YARA
MACH WAS DRAUS!
Ob ihr es glaubt oder nicht: 2020 war für mich das beste Jahr meines Lebens. Diese erste Phase der Pandemie hat mich und meinen Blick auf viele Dinge verändert. Ich bin stärker geworden.
Als Jordanierin habe ich in meinem Land eine der härtesten Ausgangssperren weltweit erlebt. Obwohl es nur einen (!) bestätigten Corona-Fall gab, schloss die Regierung am 15. März 2020 alle Grenzen und Flughäfen. Zwei Tage später wurde das öffentliche Leben komplett heruntergefahren - die Reaktion auf die rasante Ausbreitung des Virus in unseren Nachbarländern. Wir durften das Haus nicht mehr verlassen. Aus Bussen wurden Wasser, Brot und Grundnahrungsmittel an den Haustüren verteilt. Alles andere musste online bestellt werden. Öffentliche Verkehrsmittel fuhren nicht mehr und es war strikt verboten, das Auto zu benutzen. Dazu muss man wissen, dass wir in meinem Land mit kontinentalem Wüstenklima alles mit dem eigenen Wagen machen. Wir fahren ins Restaurant, ins Fitness-Studio, in die Mall, zum Treffen mit Freunden etc. Anders als in Europa, wo man vieles zu Fuß oder mit dem Fahrrad erreichen kann.
Als Studentin der Informationstechnik hatte ich keine großen Probleme mit dem Einrichten des Online-Unterrichts für mich und meine vier Geschwister. Trotzdem war es hart, sich auf die neuen Gegebenheiten einzustellen. Zunächst war die Rede von zwei Wochen Lockdown, dann wurde auf zwei Monate erhöht.

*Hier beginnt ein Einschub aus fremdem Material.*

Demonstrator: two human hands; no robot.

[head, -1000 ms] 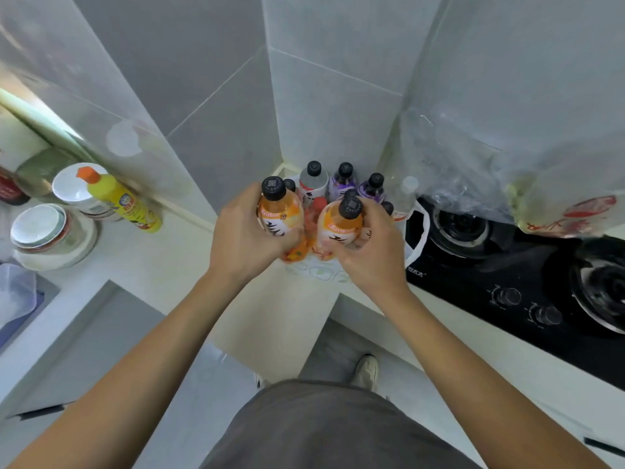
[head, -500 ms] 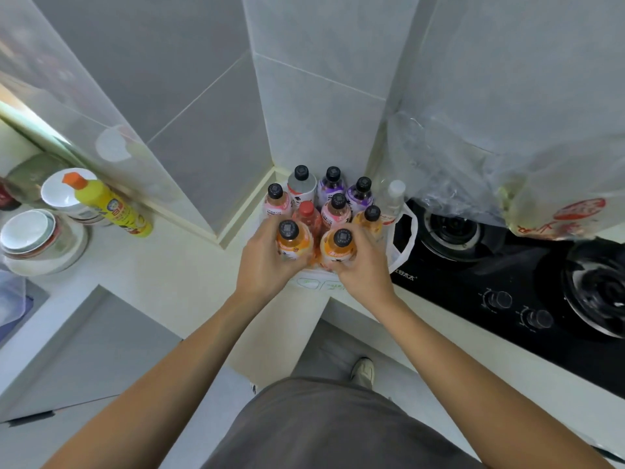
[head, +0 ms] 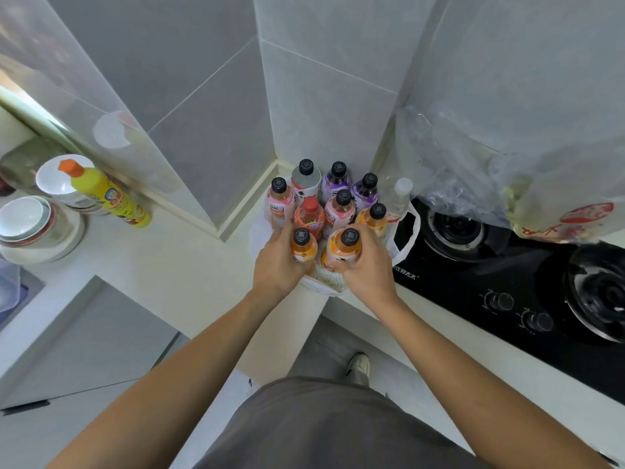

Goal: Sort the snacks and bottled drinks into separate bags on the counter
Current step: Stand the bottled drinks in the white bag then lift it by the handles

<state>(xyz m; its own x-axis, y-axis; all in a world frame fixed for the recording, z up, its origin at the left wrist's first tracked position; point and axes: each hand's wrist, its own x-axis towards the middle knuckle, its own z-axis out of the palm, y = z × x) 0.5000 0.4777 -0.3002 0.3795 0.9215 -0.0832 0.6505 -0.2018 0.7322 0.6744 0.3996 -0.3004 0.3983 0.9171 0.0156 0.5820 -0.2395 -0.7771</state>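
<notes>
A pale counter (head: pixel 162 265) wraps the tiled corner, running from the left edge across the middle of the frame, and a black gas hob (head: pixel 507 286) fills the right side. A clear plastic bag (head: pixel 473 157) hangs over the hob in the upper right, with a printed bag (head: pixel 575 218) beside it at the right edge; what either holds cannot be made out. In the corner at frame centre sits a white bag (head: pixel 324 286), its handle loop (head: pixel 406 231) lying toward the hob, and bottled drinks stand upright and tightly packed on it: grey (head: pixel 306 179), two purple (head: pixel 338 181), two pink (head: pixel 280 204), a red one (head: pixel 309 214), an orange one (head: pixel 373 218) and a small clear one (head: pixel 399 198) at the right. At the front of this cluster, the left hand (head: pixel 277 265) grips the left orange bottle (head: pixel 302 247), fingers curled round its body from the left side, only the cap and shoulder showing above them. The right hand (head: pixel 368 265) grips the right orange bottle (head: pixel 345 250), fingers wrapped over its right side and thumb near the base. The two bottles stand just beside each other between the hands. At the left of the frame stand stacked bowls (head: pixel 33 228) and a yellow squeeze bottle (head: pixel 105 194).
</notes>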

Nur die lokalen Lebensmittelgeschäfte durften von 10 bis 18 Uhr wieder öffnen. Alles andere spielte sich weiterhin zuhause und online ab. Erst ab August wurden die Einschränkungen nach und nach aufgehoben. Die Regierung sagte: „Unsere Wirtschaft geht in die Knie, ihr müsst jetzt für euch selbst sorgen.“
Es waren sehr schwierige Monate. Bald aber habe ich verstanden, dass Lamentieren nicht weiterhilft und dass wir lernen müssen, unsere Zeit sinnvoll zu nutzen. Das Leben war schließlich nicht zu Ende. Von da an habe ich unglaublich viel gemacht und erreicht. Ich habe an meinem Abschlussprojekt gearbeitet und die Verteidigung meiner Diplomarbeit vorbereitet. Ich habe zwei Stipendien bekommen, war Teamkoordinatorin für den HULT-Prize Wettbewerb 2020, den weltweit größten Studentenwettbewerb für soziales Engagement. Und ich habe ganz nebenbei realisiert, dass ich auch via Internet neue Freundschaften schließen kann.
Vor der Pandemie war ich eher scheu. Heute bin ich selbstbewusster und weiß, was ich will. Ich mag es, zu lernen und Neues zu entdecken. COVID hat uns gezeigt, dass die Umstände sich von heute auf morgen ändern können. Vielleicht ist es deshalb gar nicht so wichtig, zu planen, wo ich in fünf Jahren stehen will. Es ist wichtig, heute das zu tun, was mich weiterbringt und mir Freude macht.
Ich bin jetzt im letzten Jahr meines Studiums und das verbringe ich in Deutschland. Bislang durfte ich ohne große Einschränkungen Land und Leute kennenlernen. Da habe ich großes Glück. Eine Freundin hat hier im letzten Jahr nur ihr Studentenzimmer von innen gesehen. Sie kam mich neulich für eine Woche besuchen und wir haben zusammen das Land bereist.
17. November 2021

Yara (22) ist Studentin der Informationstechnologie an der Deutsch-Jordanischen Universität in Amman, seit September an der Hochschule Trier.